Achieving all four of CRESTA’s objectives has had significant socioeconomic impact.

Socio-economic impact of the co-design applications

Each of the applications in CRESTA resulted in a strong socio-economic impact and the developments carried out in CRESTA have significantly increased this impact. A key deliverable within CRESTA was the development of exascale appropriate scientific exemplars to showcase this impact. In addition, CRESTA published a series of videos to disseminate this impact widely.

Socio-economic impact and sustainability of the software collection

The software collection has been designed with the co-design applications as drivers.  CRESTA’s software is designed and enhanced to exploit future exascale platforms and also show significant benefit on current petascale resources. These outputs are therefore of benefit to the wider HPC community, with the potential to make impact across a broad range of HPC applications. CRESTA has provided a tailored set of workshops and training courses to promote uptake and increase impact.  All the software will be supported beyond the project. The software is accessible via the CRESTA web site, with suitable links and to existing source code repositories or the public CRESTA repository.
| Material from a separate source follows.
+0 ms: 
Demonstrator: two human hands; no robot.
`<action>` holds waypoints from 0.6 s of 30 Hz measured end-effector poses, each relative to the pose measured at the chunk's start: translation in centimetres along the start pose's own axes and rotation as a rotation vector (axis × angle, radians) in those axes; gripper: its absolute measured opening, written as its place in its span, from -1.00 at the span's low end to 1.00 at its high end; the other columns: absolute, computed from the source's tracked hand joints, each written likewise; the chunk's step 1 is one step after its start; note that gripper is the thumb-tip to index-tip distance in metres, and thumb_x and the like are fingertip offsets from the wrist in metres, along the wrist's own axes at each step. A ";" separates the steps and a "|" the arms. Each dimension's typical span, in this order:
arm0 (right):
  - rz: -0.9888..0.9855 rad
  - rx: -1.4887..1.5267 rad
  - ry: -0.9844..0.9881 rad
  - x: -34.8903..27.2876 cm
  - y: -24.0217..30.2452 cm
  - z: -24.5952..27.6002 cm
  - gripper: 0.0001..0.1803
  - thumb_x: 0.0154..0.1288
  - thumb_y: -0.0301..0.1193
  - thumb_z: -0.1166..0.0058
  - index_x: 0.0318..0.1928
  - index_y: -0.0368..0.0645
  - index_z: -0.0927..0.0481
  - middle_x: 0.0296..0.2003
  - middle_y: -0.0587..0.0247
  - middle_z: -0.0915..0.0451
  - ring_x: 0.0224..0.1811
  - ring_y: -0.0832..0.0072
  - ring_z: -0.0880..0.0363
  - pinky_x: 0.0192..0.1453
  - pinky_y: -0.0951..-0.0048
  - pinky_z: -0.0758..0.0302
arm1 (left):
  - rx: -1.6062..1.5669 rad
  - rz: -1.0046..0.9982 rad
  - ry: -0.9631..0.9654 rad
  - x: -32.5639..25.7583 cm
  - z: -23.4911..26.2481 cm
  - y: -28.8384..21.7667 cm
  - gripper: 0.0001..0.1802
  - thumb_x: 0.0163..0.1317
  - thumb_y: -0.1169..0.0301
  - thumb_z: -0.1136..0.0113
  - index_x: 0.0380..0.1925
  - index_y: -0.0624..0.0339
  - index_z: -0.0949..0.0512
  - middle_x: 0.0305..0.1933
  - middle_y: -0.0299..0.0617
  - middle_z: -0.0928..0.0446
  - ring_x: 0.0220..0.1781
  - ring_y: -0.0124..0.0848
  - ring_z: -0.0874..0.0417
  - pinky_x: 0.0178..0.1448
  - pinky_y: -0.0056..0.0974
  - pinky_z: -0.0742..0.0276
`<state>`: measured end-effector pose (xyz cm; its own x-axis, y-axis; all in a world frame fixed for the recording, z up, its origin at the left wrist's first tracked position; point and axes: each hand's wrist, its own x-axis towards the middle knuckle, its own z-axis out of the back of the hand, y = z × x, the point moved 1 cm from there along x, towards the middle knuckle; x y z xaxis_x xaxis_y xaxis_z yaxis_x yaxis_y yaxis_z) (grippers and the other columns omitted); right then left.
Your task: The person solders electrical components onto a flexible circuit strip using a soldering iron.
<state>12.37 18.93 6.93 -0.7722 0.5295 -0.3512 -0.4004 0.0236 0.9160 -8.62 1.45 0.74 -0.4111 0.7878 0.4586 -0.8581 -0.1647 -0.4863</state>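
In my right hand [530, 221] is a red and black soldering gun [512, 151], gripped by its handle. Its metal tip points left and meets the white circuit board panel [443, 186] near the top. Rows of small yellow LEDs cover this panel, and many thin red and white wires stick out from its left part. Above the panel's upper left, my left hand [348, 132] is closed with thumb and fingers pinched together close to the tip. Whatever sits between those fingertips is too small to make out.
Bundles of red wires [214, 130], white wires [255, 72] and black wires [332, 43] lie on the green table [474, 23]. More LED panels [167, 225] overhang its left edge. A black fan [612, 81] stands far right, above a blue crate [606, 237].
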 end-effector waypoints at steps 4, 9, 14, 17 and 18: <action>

The CRESTA research portfolio

CRESTA has delivered a research portfolio that consists of a significant body of research work aimed at preparing applications and systemware for use on exascale systems. As with the software collection, much of the socio-economic impact described above for the co-design applications could not be achieved without this research portfolio. A body of work has been completed of broader applicability to the exascale community and a series of best practice guides and state of the art reviews have been carried out. These provide broader impact to the full HPC community.

Co-design

As one of the first practical co-design exascale projects, CRESTA’s experiences have the potential to impact on many future exascale projects. CRESTA has therefore strived (and will continue to do so) to disseminate these experiences to the HPC community. Highlights include a co-design workshop at SC, a series of co-design case studies, contribution to the EESI-2 co-design report and an anticipated poster presentation at EASC2015.